### YOUR ASSIGNMENT
Repeat the data verbatim.

### AVAILABLE DATA
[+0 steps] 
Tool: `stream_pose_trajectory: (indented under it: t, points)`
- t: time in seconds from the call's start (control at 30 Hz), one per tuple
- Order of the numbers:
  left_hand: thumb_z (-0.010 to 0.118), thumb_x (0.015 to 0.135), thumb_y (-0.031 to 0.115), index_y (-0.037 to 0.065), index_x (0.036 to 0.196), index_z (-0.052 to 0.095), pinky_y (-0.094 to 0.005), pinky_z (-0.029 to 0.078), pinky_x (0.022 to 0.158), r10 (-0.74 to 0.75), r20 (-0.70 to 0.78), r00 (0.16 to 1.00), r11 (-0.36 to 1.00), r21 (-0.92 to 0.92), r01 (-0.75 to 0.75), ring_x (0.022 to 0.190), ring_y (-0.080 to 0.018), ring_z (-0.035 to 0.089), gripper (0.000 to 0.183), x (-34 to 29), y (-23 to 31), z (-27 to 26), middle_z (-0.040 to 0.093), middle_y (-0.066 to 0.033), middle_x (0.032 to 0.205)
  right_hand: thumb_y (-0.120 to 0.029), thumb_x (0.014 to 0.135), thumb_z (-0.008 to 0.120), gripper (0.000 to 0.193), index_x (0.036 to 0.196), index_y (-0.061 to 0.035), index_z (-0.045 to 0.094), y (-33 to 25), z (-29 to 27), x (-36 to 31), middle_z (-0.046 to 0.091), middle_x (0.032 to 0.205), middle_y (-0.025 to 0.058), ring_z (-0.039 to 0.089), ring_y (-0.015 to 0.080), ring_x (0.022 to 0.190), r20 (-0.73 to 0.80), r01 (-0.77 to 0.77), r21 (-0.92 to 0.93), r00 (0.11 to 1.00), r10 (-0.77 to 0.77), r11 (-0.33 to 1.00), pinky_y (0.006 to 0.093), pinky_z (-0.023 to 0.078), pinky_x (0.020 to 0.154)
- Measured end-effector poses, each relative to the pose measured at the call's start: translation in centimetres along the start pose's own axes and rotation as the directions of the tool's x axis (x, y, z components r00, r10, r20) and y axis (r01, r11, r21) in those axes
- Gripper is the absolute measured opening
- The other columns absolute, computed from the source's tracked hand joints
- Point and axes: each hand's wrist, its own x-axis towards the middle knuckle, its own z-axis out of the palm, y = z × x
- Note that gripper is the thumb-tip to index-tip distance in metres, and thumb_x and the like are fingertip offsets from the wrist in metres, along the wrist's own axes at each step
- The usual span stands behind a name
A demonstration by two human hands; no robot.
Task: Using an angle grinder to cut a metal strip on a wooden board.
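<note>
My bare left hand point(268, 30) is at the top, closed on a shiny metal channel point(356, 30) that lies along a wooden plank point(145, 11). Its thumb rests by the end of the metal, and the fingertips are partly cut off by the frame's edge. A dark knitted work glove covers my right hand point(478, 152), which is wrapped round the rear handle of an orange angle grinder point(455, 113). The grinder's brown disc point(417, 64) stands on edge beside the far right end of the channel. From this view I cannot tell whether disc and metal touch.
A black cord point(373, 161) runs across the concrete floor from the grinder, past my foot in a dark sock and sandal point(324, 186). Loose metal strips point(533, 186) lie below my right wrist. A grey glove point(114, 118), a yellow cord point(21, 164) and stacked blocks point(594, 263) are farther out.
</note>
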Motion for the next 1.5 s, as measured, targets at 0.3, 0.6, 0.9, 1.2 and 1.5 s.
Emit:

### REPLY
[+0 steps] 
Tool: `stream_pose_trajectory: (indented under it: t, points)`
- t: time in seconds from the call's start (control at 30 Hz), one per tuple
- Order of the numbers:
  left_hand: thumb_z (-0.010 to 0.118), thumb_x (0.015 to 0.135), thumb_y (-0.031 to 0.115), index_y (-0.037 to 0.065), index_x (0.036 to 0.196), index_z (-0.052 to 0.095), pinky_y (-0.094 to 0.005), pinky_z (-0.029 to 0.078), pinky_x (0.022 to 0.158), r10 (-0.74 to 0.75), r20 (-0.70 to 0.78), r00 (0.16 to 1.00), r11 (-0.36 to 1.00), r21 (-0.92 to 0.92), r01 (-0.75 to 0.75), ring_x (0.022 to 0.190), ring_y (-0.080 to 0.018), ring_z (-0.035 to 0.089), gripper (0.000 to 0.183), x (-34 to 29), y (-23 to 31), z (-27 to 26), middle_z (-0.040 to 0.093), middle_y (-0.066 to 0.033), middle_x (0.032 to 0.205)
  right_hand: thumb_y (-0.120 to 0.029), thumb_x (0.014 to 0.135), thumb_z (-0.008 to 0.120), gripper (0.000 to 0.193), index_x (0.036 to 0.196), index_y (-0.061 to 0.035), index_z (-0.045 to 0.094), y (-33 to 25), z (-29 to 27), x (-36 to 31), middle_z (-0.046 to 0.091), middle_x (0.032 to 0.205), middle_y (-0.025 to 0.058), ring_z (-0.039 to 0.089), ring_y (-0.015 to 0.080), ring_x (0.022 to 0.190), r20 (-0.73 to 0.80), r01 (-0.77 to 0.77), r21 (-0.92 to 0.93), r00 (0.11 to 1.00), r10 (-0.77 to 0.77), r11 (-0.33 to 1.00), pinky_y (0.006 to 0.093), pinky_z (-0.023 to 0.078), pinky_x (0.020 to 0.154)
- Measured end-effector poses, each relative to the pose measured at the call's start: translation in centimetres along the start pose's own axes and rotation as the directions of the tool's x axis (x, y, z components r00, r10, r20) and y axis (r01, r11, r21) in those axes
- Gripper is the absolute measured opening
- The other columns absolute, computed from the source's tracked hand joints
- Point and axes: each hand's wrist, its own x-axis towards the middle knuckle, its own z-axis out of the palm, y = z × x
- Note that gripper is the thumb-tip to index-tip distance in metres, and thumb_x and the like are fingertip offsets from the wrist in metres, along the wrist's own axes at each step
- The usual span stands behind a name
A demonstration by two human hands; no robot.
Task: Using an angle grinder to cut a metal strip on a wooden board.
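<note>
My bare left hand point(268, 30) is at the top, closed on a shiny metal channel point(356, 30) that lies along a wooden plank point(145, 11). Its thumb rests by the end of the metal, and the fingertips are partly cut off by the frame's edge. A dark knitted work glove covers my right hand point(478, 152), which is wrapped round the rear handle of an orange angle grinder point(455, 113). The grinder's brown disc point(417, 64) stands on edge beside the far right end of the channel. From this view I cannot tell whether disc and metal touch.
A black cord point(373, 161) runs across the concrete floor from the grinder, past my foot in a dark sock and sandal point(324, 186). Loose metal strips point(533, 186) lie below my right wrist. A grey glove point(114, 118), a yellow cord point(21, 164) and stacked blocks point(594, 263) are farther out.
</note>
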Motion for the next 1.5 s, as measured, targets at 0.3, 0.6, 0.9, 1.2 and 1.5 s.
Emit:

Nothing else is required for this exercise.